§ What you are asked to do:
Please return the lines below verbatim, beginning at the one that has "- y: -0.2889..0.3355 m" and stopping after the one that has "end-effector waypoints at", and add no other lines.

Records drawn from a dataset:
______________________________

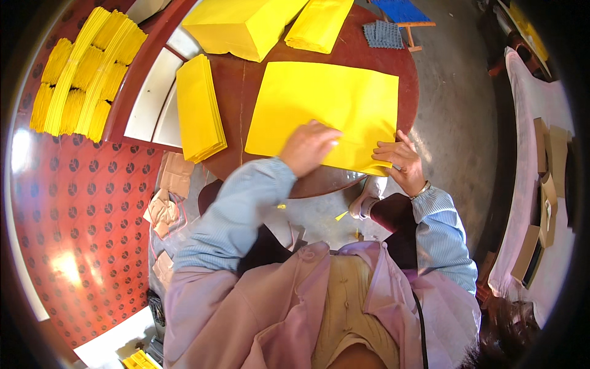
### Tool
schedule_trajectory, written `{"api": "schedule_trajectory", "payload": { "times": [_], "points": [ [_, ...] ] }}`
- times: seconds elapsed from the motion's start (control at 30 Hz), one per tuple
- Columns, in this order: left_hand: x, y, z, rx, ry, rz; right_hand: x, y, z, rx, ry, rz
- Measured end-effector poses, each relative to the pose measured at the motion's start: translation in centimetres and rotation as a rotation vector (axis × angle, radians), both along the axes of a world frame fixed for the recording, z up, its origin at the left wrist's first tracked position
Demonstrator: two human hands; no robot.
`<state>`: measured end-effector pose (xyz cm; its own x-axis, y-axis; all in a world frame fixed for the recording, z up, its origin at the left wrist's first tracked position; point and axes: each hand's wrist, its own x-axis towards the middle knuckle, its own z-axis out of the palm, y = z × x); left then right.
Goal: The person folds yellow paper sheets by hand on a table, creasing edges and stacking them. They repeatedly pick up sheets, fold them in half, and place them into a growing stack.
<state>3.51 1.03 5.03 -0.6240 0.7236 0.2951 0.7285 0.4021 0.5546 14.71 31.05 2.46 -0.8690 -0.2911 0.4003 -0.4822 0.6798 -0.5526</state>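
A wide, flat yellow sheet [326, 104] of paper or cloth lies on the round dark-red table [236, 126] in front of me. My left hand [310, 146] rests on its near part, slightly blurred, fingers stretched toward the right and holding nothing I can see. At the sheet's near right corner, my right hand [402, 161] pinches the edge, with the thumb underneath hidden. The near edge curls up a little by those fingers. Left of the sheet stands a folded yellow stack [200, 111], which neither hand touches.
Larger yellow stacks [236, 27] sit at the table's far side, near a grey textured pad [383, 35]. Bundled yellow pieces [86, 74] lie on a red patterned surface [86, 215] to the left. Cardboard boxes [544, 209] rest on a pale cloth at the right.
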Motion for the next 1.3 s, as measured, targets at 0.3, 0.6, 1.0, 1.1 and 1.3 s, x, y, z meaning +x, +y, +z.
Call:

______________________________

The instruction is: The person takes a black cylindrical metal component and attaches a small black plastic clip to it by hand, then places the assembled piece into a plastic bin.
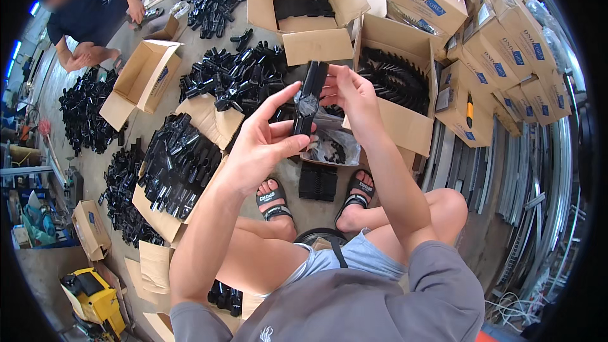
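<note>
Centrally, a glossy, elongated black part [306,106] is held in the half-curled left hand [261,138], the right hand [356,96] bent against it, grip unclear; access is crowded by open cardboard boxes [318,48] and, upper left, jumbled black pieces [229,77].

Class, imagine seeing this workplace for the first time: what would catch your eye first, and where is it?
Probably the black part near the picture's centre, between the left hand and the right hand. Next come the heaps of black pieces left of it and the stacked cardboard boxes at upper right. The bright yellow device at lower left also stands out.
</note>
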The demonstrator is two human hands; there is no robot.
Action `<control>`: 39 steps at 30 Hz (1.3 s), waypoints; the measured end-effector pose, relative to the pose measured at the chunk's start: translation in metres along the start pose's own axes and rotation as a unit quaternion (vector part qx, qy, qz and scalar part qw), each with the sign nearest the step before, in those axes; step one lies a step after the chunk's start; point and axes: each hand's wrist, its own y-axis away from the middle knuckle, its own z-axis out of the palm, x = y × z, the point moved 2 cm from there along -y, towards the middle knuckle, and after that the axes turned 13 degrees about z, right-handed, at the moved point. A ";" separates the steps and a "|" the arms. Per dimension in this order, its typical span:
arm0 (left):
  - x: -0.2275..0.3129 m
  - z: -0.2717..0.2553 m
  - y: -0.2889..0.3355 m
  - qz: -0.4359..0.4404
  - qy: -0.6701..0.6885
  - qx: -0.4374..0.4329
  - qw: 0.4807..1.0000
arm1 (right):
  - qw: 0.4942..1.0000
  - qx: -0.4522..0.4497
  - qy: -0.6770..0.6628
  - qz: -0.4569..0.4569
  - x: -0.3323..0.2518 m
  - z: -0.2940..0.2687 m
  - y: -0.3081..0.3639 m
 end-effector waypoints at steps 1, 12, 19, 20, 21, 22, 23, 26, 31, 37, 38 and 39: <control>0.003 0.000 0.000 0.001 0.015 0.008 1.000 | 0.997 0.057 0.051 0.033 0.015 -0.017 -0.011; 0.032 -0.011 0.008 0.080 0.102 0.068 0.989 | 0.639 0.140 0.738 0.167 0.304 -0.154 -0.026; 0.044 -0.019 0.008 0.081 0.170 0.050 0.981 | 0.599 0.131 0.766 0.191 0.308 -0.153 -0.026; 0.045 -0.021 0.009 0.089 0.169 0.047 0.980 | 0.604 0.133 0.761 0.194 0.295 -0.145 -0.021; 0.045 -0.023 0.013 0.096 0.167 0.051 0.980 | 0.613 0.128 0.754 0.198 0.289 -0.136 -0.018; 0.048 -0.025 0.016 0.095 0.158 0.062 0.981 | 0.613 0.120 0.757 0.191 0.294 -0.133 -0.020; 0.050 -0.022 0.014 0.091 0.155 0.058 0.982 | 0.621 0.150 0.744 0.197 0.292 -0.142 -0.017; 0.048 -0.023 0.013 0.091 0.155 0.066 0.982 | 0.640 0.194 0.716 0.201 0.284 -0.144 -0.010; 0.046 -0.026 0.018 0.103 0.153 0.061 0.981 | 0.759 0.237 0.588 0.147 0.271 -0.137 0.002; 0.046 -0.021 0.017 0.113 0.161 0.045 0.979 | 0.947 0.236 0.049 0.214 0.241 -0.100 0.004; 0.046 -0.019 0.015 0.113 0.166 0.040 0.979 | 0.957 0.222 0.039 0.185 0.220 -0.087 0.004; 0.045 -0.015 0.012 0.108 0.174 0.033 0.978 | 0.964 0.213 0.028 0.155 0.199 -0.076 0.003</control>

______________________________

§ Response to the task:
  - y: -0.2889..0.3355 m
  - qz: -0.4359..0.4404
  - qy: -0.6701..0.6885
  - qx: -0.4374..0.4329
  - qw: 0.4807..1.0000
arm1 (right):
  - qw: 0.4942..1.0000
  - qx: -0.4522..0.4497
  - qy: -0.6770..0.6628
  - qz: -0.4569..0.4569
  - x: -0.3323..0.2518 m
  - z: -0.2940..0.2687 m
  - y: -0.3081..0.3639 m
 end-effector waypoints at steps 1, 12, 19, 20, 21, 22, 23, 26, 31, 37, 38 and 39: <control>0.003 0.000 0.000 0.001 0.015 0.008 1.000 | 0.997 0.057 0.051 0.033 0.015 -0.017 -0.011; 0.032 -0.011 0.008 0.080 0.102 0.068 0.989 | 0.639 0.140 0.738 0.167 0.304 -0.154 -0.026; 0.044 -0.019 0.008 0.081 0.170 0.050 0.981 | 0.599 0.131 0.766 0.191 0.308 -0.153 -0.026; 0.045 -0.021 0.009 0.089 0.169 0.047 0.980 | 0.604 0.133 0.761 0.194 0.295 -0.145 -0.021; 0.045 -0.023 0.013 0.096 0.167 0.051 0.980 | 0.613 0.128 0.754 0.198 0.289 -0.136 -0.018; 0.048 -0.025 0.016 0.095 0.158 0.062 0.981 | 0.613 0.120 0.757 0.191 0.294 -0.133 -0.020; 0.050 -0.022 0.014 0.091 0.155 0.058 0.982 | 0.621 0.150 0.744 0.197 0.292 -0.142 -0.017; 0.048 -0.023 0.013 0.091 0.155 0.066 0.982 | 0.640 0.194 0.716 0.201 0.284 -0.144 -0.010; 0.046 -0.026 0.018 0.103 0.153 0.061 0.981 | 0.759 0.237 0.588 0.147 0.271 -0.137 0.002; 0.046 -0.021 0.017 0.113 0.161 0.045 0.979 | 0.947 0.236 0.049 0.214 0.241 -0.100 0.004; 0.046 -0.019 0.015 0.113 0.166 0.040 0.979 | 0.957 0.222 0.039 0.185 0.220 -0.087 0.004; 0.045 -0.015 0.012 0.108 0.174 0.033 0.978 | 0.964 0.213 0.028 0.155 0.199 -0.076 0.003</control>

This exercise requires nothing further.